Throughout the listing that follows, find each line with the word "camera" and copy it.
- - -
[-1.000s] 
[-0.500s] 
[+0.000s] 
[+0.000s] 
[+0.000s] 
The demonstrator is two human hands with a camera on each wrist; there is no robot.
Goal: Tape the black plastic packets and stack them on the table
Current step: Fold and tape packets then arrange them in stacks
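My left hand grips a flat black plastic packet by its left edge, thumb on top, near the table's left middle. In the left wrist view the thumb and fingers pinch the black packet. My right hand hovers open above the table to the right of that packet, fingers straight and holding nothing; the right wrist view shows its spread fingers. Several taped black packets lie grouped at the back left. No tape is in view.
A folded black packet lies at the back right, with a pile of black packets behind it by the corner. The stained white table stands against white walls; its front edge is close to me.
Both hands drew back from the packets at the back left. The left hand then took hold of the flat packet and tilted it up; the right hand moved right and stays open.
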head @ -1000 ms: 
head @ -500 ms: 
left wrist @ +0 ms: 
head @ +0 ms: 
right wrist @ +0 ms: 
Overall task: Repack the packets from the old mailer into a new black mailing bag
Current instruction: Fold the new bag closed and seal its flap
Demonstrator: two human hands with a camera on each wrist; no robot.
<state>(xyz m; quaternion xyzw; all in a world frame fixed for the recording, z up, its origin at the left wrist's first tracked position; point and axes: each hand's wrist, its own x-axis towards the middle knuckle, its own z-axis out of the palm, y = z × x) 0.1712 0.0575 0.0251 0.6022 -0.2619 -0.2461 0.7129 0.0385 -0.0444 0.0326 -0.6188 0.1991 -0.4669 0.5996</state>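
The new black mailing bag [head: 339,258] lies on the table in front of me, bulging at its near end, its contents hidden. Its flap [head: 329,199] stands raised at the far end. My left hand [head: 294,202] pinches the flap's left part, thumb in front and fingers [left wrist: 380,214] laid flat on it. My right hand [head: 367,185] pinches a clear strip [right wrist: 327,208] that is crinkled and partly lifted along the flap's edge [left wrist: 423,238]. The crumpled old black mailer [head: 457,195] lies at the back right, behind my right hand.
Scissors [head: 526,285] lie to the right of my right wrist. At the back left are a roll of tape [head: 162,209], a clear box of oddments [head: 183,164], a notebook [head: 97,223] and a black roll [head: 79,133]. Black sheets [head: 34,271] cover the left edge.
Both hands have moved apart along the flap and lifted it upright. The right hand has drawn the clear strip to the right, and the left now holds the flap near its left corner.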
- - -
Task response:
The demonstrator is two human hands with a camera on each wrist; there is no robot.
Demonstrator: two human hands with a camera on each wrist; no robot.

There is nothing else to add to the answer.